Jul. 15–Mark Kelly was only 2 when the U.S. Merchant Marine Academy’s first NASA astronaut died in a plane crash a few months before his scheduled mission.

Academy graduate Elliot See Jr. never fulfilled his dream as a command pilot for the Gemini IX spacecraft in 1966. But 40 years later, the pride and joy of the Kings Point academy is soaring as former midshipman Kelly wraps up his second stint as a NASA space shuttle pilot, this time aboard the Discovery.

Cmdr. Robert Safarik, who retired last year as the academy’s commandant of midshipmen, described Kelly as “the strong, silent type — just a natural inclination toward leadership and you knew he was going someplace.”

A balding and mustached father of two who calls West Orange, N.J., home, Kelly graduated from the Merchant Marine Academy in 1986 and was later deployed twice to the Persian Gulf during Operation Desert Storm, flying 39 combat missions. In 1994, he received his master’s in aeronautical engineering from the U.S. Naval Postgraduate School in Monterey, Calif. Two years later, both he and his twin, Scott, were selected as NASA astronauts — a first for the space agency.

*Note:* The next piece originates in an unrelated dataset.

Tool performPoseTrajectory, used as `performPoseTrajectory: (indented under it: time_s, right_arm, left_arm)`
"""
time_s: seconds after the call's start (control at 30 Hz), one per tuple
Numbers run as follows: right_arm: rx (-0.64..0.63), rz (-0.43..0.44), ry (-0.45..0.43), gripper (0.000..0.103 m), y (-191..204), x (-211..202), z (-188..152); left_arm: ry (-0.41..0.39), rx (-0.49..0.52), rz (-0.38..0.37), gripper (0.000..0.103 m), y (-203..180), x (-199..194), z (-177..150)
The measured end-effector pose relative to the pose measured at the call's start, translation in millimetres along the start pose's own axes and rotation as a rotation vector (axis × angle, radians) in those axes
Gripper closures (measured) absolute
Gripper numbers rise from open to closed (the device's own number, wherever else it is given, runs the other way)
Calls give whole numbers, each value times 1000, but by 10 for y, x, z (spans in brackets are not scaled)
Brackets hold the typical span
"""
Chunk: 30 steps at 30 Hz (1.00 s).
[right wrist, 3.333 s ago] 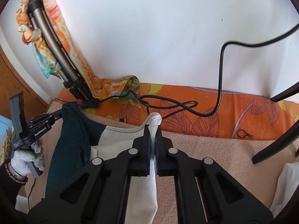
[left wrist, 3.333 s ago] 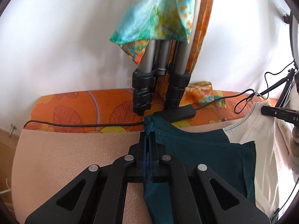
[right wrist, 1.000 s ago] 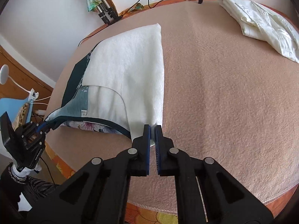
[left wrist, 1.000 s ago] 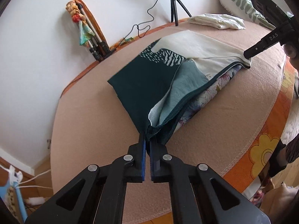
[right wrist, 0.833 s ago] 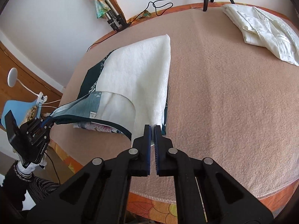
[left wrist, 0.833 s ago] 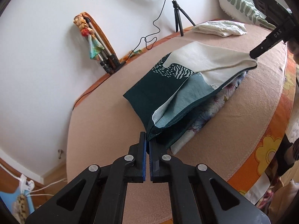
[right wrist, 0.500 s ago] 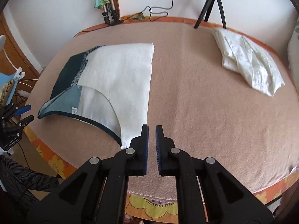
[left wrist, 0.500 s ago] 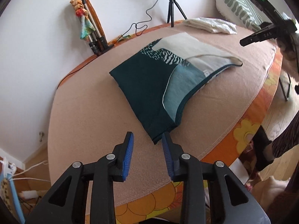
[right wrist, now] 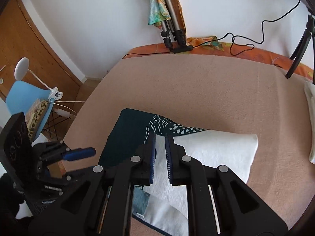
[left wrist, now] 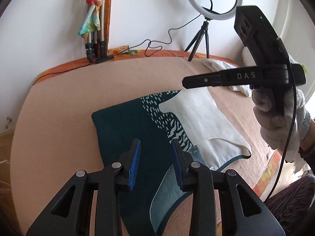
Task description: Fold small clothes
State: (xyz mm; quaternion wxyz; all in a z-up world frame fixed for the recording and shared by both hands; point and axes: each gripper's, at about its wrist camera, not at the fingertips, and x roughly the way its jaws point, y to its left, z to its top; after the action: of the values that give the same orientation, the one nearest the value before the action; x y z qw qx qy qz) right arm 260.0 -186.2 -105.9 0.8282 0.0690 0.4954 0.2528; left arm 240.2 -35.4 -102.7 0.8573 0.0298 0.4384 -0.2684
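- Peach blanket (left wrist: pixel 65 106) covers the bed; white wall behind, ring light (left wrist: pixel 211 0) on a tripod at the far edge.
- Left wrist view: garment (left wrist: pixel 137 137) lies flat on the blanket, folded, teal half toward the left gripper (left wrist: pixel 155 163), white half (left wrist: pixel 198 122) on the side away from it.
- Left jaws stand wide apart, holding nothing, directly over the teal panel near its front edge.
- Garment's long axis runs from the front edge of the blanket diagonally away toward the ring light; the loose curved hem (left wrist: pixel 232 157) sits on the white side.
- Right gripper (left wrist: pixel 185 82) hovers above the white half, clear of the cloth; from this view I can't tell its jaw state.
- Right wrist view: right gripper (right wrist: pixel 159 153) jaws are parted by a narrow gap, nothing between them, above the teal/white seam of the garment (right wrist: pixel 216 149).
- Left gripper (right wrist: pixel 92 151) sits just off the garment's teal edge (right wrist: pixel 122 137).
- Judgement: each gripper is nearer its own half, so the next fold likely takes the short ends, left on teal, right on white.
- Second white garment (right wrist: pixel 311 122) lies well apart, at the blanket's right edge.
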Motion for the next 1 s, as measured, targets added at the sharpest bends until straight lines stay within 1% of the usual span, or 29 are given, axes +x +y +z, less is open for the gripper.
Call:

(History was likely made again last Saturday, when Kelly and Discovery crewmates awoke to ABBA’s “I Have A Dream,” chosen by the pilot’s two preteen daughters.)

Kelly has returned several times to his alma mater, where he delivered a very well-received lecture last year.

“Everybody kind of fell in love with the guy,” Safarik said. “He’s somebody you’re just so proud to have as a graduate.”

Capt. Eric Wallischeck was a first classman, or senior, when Kelly was a plebe, or freshman. Now the academy’s director of waterfront activities, Wallischeck got to know his fellow midshipman after Kelly was selected as a NASA astronaut in 1996.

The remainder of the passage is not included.